Пространство впереди открытое – поля, изъеденные редкими кривыми овражками. Справа деревенька, слева жиденькая рощица и снова поля. На всякий пожарный немного поработали лопатами, окопались. Принялись ждать. Вдруг со стороны деревни бежит солдатик, машет руками, кричит не своим голосом: «В селе вся рота полегла!»
Поймали, приземлили. Немолодой – лет сорока. Глаза, полные страха, бледный, весь трясется. Его рота заняла позицию рядом с деревенькой, а там прорвались немецкие танки. Началась неравная схватка. Солдат испугался, бросил винтовку и побежал. Но как выяснилось позже, рота не полегла, а грамотно отсекла пехоту и подбила несколько танков.
Несчастного солдата тут же объявили трусом и паникером. А через час после боя состоялось заседание полевого трибунала, который приговорил его к расстрелу. Когда зачитывали приговор, глаза бойца снова стали безумными. Он в ужасе закрыл ладонями лицо и твердил: «Помилуйте! У меня же дома дети! Много детей! Помилуйте за-ради Христа!..»
Трибунал оставался непреклонным. Тут же, неподалеку от разбитых полковых палаток, построили отделение автоматчиков, быстро выкопали яму. Солдата подвели к ее краю, офицер накинул на голову приговоренного вещмешок и скомандовал: «По трусу и паникеру – огонь!»
Протрещали короткие очереди, солдат упал в свою могилу.
Васильков стоял в строю, и было ему тогда не по себе. Как он ни старался, не мог понять и одобрить поспешного решения трибунала. Похожее состояние испытывали и другие разведчики его роты. Не было никакой нужды лишать жизни того солдата. Он заслуживал штрафной, но не более. Ведь к тому времени в войсках о панике первых месяцев войны уже не вспоминали. Пообтерлись, научились воевать, загрубели, дрались с врагом отчаянно, смело.

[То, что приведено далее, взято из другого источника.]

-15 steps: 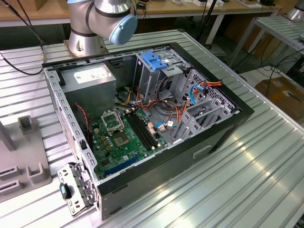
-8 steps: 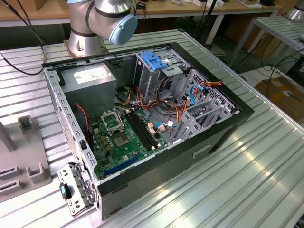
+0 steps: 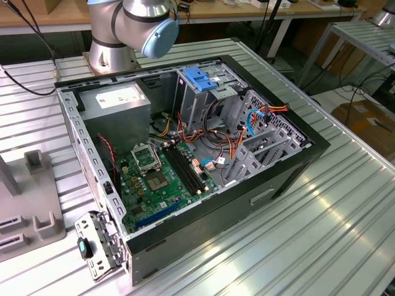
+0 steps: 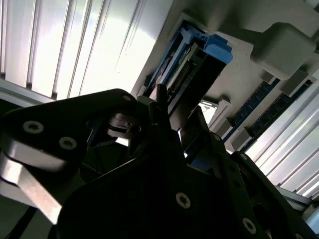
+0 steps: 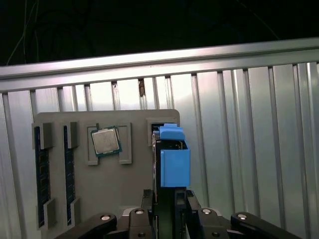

Но дело было сделано. Могилку забросали землей и разошлись по своим позициям…
* * *
Каждый раз, сделав круг, Александр подходил к дощатой стенке, упирался ладонями в теплое шероховатое дерево и глядел в щель…
Во дворе почти ничего не менялось. Вернулась из города легковушка, какой-то новичок в сопровождении двух бандитов прошествовал в дом. Лица его Сашка не рассмотрел. Через час мотор легковушки опять заурчал, заскрипели петли ворот, и бандиты уехали.
Некоторое время двор пустовал. Только слонялся по своим хозяйственным делам седобородый дед да напоминал о себе часовой, то протяжно вздыхая, то затягивая любимую песенку про цыпленка.
«Если бы сейчас налетел штормовой ветер и брызнул ливень, я бы попытал судьбу под раскаты грома», – сокрушался Васильков. Но, как назло, погода стояла тихая и жаркая. Ни ветра, ни туч. В чистом небе светило солнце, в неподвижных кронах деревьев задорно щебетали пичуги.